This is a hastily thrown together post, but I wanted to share it and get some feedback. Jonathan Carroll and I are "studying" the bible together (I put studying in quotes because we're over 1,000 miles apart and have no way to meet and discuss, blah, blah, blah…) and we've agreed to start with the book of Matthew. I've read the first thirteen chapters, so I'll start this entry with the fourteenth chapter.
14:25 And in the fourth watch of the night He came to them, walking on the sea
14:26 When the disciples saw Him walking on the sea, they were terrified, and said, "it is a ghost!" And they cried out in fear.

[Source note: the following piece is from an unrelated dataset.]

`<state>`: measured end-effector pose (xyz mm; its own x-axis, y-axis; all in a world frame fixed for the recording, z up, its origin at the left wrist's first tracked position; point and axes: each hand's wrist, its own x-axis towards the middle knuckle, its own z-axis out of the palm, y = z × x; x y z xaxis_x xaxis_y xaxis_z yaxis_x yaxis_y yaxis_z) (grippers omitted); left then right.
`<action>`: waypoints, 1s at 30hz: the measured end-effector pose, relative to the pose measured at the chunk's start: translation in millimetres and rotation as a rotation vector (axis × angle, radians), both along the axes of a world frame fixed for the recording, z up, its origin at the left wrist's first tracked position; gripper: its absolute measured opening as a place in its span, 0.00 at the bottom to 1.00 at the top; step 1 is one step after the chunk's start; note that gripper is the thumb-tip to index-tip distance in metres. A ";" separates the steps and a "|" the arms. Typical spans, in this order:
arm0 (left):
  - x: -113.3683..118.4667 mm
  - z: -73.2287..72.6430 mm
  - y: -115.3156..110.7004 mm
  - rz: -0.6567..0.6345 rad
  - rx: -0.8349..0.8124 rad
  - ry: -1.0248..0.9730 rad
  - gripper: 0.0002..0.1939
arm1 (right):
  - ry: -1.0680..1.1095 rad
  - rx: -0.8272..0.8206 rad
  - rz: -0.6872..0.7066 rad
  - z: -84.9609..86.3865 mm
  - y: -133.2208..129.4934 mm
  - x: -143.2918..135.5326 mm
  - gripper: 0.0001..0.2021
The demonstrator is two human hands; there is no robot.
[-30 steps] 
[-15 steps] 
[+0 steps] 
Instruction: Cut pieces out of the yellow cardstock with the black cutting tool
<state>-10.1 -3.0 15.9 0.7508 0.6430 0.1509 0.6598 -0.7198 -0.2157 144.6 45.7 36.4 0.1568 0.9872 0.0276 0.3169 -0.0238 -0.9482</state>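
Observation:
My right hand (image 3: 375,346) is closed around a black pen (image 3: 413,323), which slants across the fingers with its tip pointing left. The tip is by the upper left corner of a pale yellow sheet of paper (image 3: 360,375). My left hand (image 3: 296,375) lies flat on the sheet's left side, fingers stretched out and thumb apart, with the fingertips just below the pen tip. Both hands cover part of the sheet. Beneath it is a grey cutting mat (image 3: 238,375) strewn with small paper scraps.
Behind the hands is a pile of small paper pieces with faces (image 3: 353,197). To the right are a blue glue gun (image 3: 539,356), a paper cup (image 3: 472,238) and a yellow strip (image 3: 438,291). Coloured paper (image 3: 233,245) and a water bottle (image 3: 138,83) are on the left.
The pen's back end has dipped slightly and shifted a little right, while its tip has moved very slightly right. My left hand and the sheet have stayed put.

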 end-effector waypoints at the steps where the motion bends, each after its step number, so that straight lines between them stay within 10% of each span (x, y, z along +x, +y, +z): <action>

I wonder if there are times in our lives when Jesus approaches us in a most improbable manner (like walking on water) and we fail to recognize Him like the disciples in verse 26. What would the "unlikely" approach of Jesus look like to us today? Will we hear Him calm us in verse 27: "Take courage, it is I; do not be afraid."
We know Peter's response. Why did he respond to Jesus that way? Was it just in his nature to test Jesus by asking Him to prove Himself? Was Peter just anxious to be the first in all things? I don't know Peter's motivation, but I do know that because he asked the Lord to prove that He was who He said He was, that he also walked on water.
Is Jesus standing out in the midst of some storm surround me, willing for me to walk on the water to meet Him? Will I be able to keep my eyes on Jesus and ignore the wind and the waves so I can stay atop the water? Or will I be like Peter and look away from Jesus and find myself drowning in a lack of faith?
I am confident that what is written in the bible is true, accurate, and the inspired Word of God. Whether I can literally walk on water is inconsequential. Can I keep my eyes focused on Jesus in the midst of the storm? Will I recognize Him when He approaches me from the most unlikely of places?
Most days the most difficult storms for me to face are the mundane things: cooking dinner, bath time for the kids, helping Meredith get ready for bed; etc. As events deviate from the norm I feel engulfed by the tempest of anxiety and frustration. I know that I am not on the lookout for Jesus. And even if I were, I imagine that I would be terrified (or angry, even) at the sight of Him that I would cower in fear in my storm-tossed boat without the courage to ask as Peter did, "command me to come to you on the water."
What keeps us in the boat when the safest place to be would be in the arms of Jesus? The appearance that that boat will protect us? The wind and waves between (or around) Jesus and ourselves?